The industry groups commended the Sept. 30 statement by Ulf Zumkley, chair of the Organization for Economic Cooperation and Development’s (OECD) Steel Committee, which expressed grave concerns about the unexpected growth of new steelmaking facilities in 2019, exacerbating global excess capacity and contributing to trade tensions. Participants in the OECD Steel Committee reiterated the need for further capacity reductions in relevant steel-producing economies and urged members to extend the G20 Global Forum on Steel Excess Capacity past its current expiration in 2019.
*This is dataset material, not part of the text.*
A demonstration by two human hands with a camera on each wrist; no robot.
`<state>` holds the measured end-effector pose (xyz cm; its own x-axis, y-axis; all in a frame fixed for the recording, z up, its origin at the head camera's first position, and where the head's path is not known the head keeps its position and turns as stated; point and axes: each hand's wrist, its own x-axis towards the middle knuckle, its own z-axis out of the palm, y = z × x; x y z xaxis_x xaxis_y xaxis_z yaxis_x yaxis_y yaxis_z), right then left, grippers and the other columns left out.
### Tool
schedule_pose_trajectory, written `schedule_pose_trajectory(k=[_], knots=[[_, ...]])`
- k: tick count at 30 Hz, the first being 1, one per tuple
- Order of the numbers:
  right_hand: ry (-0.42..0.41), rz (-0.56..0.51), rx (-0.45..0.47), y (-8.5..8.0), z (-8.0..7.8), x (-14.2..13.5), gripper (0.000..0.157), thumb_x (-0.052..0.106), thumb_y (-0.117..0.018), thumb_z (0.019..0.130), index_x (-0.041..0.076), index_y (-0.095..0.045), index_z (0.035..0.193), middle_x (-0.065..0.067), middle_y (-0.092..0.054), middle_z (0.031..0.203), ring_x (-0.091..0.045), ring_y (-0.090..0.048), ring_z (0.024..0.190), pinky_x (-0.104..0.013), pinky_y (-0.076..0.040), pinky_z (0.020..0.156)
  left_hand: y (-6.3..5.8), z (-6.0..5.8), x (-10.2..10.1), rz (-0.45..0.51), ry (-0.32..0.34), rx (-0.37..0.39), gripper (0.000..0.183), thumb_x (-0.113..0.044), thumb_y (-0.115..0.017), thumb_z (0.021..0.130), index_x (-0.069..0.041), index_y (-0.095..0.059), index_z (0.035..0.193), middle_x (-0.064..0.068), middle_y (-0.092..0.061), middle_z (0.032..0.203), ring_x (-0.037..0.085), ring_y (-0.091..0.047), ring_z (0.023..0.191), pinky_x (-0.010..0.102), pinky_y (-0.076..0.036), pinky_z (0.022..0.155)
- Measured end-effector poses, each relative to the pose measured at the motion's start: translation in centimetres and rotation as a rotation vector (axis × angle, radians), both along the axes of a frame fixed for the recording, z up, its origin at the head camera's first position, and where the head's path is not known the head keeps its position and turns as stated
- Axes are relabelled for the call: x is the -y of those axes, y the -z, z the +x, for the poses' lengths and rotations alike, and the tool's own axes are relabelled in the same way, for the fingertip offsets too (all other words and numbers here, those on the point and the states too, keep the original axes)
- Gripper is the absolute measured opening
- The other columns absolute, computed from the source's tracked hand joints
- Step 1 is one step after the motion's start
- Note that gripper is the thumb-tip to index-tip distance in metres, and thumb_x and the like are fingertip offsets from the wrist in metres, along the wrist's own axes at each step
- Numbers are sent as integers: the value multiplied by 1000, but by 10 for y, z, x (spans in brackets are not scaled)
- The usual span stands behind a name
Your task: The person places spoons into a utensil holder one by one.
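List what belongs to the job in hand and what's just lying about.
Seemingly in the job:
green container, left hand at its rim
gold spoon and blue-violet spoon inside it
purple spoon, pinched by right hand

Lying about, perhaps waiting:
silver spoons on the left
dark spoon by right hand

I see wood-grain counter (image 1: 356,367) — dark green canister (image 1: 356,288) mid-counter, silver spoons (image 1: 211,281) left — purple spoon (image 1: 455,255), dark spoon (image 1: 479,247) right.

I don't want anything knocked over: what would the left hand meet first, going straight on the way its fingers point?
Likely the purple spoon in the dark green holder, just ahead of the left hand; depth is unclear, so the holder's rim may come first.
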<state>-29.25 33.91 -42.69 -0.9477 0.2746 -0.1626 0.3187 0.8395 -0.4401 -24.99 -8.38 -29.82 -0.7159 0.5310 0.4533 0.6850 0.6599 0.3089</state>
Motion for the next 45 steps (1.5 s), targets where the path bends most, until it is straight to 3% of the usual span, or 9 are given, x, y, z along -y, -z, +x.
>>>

“We are grateful for the efforts made to date by the G20 and OECD governments to address excess capacity, and to support a playing field at the G20 Global Forum on Steel Excess Capacity and OECD Steel Committee,” the industry groups said. “Unfortunately, effective reductions in capacity and concrete actions to remove government measures that distort markets, including raw materials markets, have not been adequate to date. Efforts by governments to eliminate practices that lead to excess capacity should be redoubled. We are hopeful that the diligent efforts of Japan, the current G20 Chair, are successful in extending the G20 Global Forum on Steel Excess Capacity beyond 2019, and we urge all G20 and OECD steelmaking economies to pursue all vigorous means to obtain substantive results on the critical problem of steel excess capacity.”

The steel industry groups issuing the call for urgent action include representatives of the Steel

Manufacturers Association (SMA), American Iron and Steel Institute (AISI), EUROFER (European Steel Association), Canadian Steel Producers Association (CSPA), CANACERO (the Mexican Steel Association), Alacero (the Latin American Steel Association), Brazil Steel Institute, Turkish Steel Producers Association, Republican Association of Mining and Metallurgical Enterprises (AMME), The Japan Iron and Steel Federation (JISF), European Steel Tube Association (ESTA), Korea Iron and Steel Association (KOSA), Specialty Steel Industry of North America (SSINA), South African Iron and Steel Institute (SAISI), The Cold Formed Steel Bar Institute (CFSBI), Association of Enterprises UKRMETALURGPROM (Ukraine), Russian Steel Association, Indian Steel Association, and The Committee on Pipe and Tube Imports (CPTI).